Activity: Return exactly the span of lines in the following data that opens with the line containing "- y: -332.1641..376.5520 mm" and closes with the line containing "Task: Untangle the". Include nothing else.

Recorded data
= = = =

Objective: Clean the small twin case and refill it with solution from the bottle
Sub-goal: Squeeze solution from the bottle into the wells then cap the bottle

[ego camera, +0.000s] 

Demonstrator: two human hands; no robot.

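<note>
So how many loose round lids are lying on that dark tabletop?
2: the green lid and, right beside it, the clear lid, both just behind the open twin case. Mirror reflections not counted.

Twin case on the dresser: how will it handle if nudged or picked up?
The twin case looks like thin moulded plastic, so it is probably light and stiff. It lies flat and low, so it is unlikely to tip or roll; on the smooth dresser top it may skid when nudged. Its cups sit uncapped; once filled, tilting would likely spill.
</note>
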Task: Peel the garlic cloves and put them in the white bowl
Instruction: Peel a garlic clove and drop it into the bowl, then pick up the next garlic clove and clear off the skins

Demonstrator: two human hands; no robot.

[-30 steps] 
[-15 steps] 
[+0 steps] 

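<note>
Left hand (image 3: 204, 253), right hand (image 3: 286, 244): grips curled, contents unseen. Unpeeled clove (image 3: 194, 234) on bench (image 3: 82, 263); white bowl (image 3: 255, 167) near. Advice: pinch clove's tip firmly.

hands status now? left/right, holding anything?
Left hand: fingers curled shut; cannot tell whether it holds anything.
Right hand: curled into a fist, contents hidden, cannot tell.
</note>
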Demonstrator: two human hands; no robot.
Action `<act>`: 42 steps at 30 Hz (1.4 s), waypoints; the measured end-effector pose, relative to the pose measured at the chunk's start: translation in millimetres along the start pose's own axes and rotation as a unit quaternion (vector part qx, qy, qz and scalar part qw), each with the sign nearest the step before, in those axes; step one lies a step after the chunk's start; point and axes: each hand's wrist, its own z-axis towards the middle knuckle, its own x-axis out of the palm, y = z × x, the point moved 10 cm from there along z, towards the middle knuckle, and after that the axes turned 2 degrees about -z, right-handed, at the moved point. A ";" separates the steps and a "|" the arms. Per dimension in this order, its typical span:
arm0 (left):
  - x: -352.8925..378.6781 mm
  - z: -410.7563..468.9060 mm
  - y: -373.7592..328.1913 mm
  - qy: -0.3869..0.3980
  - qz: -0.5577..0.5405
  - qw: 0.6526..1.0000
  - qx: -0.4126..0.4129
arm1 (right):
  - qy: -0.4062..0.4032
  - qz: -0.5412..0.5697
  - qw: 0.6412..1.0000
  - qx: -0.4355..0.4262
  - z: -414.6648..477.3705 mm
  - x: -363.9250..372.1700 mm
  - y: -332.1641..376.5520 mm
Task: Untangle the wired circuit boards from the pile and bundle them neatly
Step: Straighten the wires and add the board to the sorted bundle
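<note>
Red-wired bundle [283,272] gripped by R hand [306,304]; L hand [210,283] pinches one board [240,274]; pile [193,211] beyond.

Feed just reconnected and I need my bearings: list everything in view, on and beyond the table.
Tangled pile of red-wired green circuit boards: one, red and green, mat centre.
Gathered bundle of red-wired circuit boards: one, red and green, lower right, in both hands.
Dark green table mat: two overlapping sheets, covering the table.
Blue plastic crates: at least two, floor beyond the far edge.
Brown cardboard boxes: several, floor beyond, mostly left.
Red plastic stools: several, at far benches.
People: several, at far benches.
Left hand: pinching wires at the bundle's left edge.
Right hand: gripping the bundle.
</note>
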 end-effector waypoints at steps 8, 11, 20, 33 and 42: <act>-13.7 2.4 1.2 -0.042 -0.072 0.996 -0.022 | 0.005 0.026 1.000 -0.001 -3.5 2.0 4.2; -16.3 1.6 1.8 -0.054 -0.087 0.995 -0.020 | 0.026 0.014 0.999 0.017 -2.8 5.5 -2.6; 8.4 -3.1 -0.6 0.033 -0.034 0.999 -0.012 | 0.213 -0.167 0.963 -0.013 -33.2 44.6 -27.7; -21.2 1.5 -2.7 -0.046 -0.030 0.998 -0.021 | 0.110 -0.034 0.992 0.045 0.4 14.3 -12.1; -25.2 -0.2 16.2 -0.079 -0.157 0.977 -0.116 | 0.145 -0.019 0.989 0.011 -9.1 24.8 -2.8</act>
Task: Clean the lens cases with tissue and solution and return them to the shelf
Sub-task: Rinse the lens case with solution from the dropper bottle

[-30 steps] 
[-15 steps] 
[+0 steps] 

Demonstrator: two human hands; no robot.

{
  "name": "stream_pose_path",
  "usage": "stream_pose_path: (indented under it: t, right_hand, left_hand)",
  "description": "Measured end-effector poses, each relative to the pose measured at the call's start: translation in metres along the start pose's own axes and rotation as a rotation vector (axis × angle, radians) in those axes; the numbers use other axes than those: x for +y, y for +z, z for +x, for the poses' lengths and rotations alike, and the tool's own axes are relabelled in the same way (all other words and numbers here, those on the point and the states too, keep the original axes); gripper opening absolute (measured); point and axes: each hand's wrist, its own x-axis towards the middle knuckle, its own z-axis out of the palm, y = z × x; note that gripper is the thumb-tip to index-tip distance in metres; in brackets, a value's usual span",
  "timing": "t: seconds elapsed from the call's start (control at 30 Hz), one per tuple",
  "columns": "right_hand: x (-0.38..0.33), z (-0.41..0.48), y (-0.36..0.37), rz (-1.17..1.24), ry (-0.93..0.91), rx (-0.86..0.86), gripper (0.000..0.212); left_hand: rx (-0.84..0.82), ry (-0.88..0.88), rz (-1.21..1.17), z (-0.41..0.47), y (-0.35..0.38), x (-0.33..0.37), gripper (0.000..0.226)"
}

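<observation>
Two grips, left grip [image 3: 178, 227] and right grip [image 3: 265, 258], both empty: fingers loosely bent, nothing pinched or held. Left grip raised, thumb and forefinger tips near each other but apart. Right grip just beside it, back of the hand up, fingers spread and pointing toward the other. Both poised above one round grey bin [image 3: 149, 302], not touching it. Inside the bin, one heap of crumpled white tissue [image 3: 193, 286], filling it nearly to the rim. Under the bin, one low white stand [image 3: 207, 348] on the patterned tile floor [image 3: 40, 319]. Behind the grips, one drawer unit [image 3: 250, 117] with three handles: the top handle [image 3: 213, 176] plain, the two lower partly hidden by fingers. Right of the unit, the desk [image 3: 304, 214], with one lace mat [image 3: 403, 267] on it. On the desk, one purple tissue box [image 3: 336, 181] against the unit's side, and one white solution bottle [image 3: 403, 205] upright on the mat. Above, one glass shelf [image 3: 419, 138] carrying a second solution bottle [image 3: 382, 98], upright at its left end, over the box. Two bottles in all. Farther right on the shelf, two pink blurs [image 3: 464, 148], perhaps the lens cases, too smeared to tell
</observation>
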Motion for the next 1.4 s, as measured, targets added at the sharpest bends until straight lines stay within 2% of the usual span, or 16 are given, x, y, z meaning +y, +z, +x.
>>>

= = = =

Answer box:
  - y: -332.1641..376.5520 mm
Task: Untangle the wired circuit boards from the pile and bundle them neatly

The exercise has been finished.